(TASK GOAL): Your answer should consist solely of the lines from the first line of the data through the line with "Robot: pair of", each reproduced exactly.

(DATA SHOWN):
■ ■ ■ ■
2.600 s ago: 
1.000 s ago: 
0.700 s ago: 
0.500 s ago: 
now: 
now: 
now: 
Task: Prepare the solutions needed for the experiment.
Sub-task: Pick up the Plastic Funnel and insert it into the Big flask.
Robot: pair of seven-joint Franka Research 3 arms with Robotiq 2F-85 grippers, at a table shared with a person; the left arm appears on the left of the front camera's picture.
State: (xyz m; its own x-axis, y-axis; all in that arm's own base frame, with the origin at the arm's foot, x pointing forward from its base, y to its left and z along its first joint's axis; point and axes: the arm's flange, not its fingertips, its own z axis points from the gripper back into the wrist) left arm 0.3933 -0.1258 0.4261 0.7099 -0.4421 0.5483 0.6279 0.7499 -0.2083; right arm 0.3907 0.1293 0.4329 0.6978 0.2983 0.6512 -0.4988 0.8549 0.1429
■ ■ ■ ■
(RESULT OF THIS TASK):
2.600 s ago: 
1.000 s ago: 
0.700 s ago: 
0.500 s ago: 
now: 
now: 
now: 
Task: Prepare the solutions needed for the experiment.
Sub-task: Pick up the Plastic Funnel and insert it into the Big flask.
Robot: pair of seven-joint Franka Research 3 arms with Robotiq 2F-85 grippers, at a table shared with a person; the left arm appears on the left of the front camera's picture.

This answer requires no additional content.